_Work instruction_
Copy down the listing below exactly, please, including every line.

_Dataset excerpt_

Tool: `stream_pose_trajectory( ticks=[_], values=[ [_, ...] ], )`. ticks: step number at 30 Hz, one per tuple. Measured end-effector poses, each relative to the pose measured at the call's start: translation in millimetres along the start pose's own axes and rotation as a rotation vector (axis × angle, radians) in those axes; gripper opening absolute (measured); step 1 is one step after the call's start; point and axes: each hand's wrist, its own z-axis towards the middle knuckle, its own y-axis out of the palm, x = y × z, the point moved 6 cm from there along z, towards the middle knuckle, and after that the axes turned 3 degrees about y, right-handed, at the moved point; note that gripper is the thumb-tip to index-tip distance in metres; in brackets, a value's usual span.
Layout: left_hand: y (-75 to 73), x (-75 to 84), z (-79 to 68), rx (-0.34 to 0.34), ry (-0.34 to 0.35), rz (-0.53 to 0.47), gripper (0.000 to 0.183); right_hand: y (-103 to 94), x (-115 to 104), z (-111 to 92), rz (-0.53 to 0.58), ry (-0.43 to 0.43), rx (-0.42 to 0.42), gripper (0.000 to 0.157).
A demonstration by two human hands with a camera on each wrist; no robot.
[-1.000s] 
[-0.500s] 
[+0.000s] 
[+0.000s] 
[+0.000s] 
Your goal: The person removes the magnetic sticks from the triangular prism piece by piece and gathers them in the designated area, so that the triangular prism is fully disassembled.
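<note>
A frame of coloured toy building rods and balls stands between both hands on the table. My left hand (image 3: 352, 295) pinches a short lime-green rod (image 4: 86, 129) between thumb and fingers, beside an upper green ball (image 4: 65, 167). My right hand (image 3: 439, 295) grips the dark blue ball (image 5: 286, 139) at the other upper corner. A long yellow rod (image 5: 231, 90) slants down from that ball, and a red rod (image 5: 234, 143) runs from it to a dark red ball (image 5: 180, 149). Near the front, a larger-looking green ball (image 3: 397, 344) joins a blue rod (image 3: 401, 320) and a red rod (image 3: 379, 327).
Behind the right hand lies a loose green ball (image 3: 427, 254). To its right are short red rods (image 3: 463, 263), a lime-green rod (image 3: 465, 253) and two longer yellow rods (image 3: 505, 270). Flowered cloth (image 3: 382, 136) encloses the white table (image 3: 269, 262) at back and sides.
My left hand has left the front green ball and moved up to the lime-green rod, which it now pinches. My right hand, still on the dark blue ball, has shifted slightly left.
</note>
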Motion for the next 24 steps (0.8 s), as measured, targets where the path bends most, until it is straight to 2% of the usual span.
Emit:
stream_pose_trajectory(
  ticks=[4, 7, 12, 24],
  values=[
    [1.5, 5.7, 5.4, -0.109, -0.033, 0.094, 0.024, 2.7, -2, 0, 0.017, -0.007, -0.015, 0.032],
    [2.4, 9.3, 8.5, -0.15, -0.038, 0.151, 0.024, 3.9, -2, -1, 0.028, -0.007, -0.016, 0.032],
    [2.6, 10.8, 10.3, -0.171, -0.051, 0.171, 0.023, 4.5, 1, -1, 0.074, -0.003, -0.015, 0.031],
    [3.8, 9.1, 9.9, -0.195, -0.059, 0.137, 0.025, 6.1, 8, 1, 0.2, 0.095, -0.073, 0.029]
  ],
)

_Result below_
Tool: `stream_pose_trajectory( ticks=[_], values=[ [_, ...] ], )`. ticks: step number at 30 Hz, one per tuple. Measured end-effector poses, each relative to the pose measured at the call's start: translation in millimetres along the start pose's own axes and rotation as a rotation vector (axis × angle, radians) in those axes; gripper opening absolute (measured); step 1 is one step after the call's start; point and axes: each hand's wrist, its own z-axis towards the middle knuckle, its own y-axis out of the palm, x = y × z, the point moved 6 cm from there along z, towards the middle knuckle, and after that the axes turned 3 degrees about y, right-handed, at the moved point; note that gripper is the thumb-tip to index-tip distance in metres; in brackets, a value's usual span.
Layout: left_hand: y (-75 to 73), x (-75 to 84), z (-79 to 68), rx (-0.34 to 0.34), ry (-0.34 to 0.35), rz (-0.53 to 0.47), gripper (0.000 to 0.183); right_hand: y (-103 to 94), x (-115 to 104), z (-111 to 92), rz (-0.53 to 0.58), ry (-0.43 to 0.43), rx (-0.42 to 0.42), gripper (0.000 to 0.157).
A demonstration by two human hands with a camera on each wrist; no robot.
[-1.000s] 
[-0.500s] 
[+0.000s] 
[+0.000s] 
[+0.000s] 
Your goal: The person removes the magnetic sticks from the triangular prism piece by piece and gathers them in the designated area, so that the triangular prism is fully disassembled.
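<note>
A frame of coloured toy building rods and balls stands between both hands on the table. My left hand (image 3: 352, 295) pinches a short lime-green rod (image 4: 86, 129) between thumb and fingers, beside an upper green ball (image 4: 65, 167). My right hand (image 3: 439, 295) grips the dark blue ball (image 5: 286, 139) at the other upper corner. A long yellow rod (image 5: 231, 90) slants down from that ball, and a red rod (image 5: 234, 143) runs from it to a dark red ball (image 5: 180, 149). Near the front, a larger-looking green ball (image 3: 397, 344) joins a blue rod (image 3: 401, 320) and a red rod (image 3: 379, 327).
Behind the right hand lies a loose green ball (image 3: 427, 254). To its right are short red rods (image 3: 463, 263), a lime-green rod (image 3: 465, 253) and two longer yellow rods (image 3: 505, 270). Flowered cloth (image 3: 382, 136) encloses the white table (image 3: 269, 262) at back and sides.
My left hand has left the front green ball and moved up to the lime-green rod, which it now pinches. My right hand, still on the dark blue ball, has shifted slightly left.
</note>
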Motion for the next 24 steps (0.8 s), as measured, targets where the path bends most, until it is straight to 2% of the usual span.
Emit:
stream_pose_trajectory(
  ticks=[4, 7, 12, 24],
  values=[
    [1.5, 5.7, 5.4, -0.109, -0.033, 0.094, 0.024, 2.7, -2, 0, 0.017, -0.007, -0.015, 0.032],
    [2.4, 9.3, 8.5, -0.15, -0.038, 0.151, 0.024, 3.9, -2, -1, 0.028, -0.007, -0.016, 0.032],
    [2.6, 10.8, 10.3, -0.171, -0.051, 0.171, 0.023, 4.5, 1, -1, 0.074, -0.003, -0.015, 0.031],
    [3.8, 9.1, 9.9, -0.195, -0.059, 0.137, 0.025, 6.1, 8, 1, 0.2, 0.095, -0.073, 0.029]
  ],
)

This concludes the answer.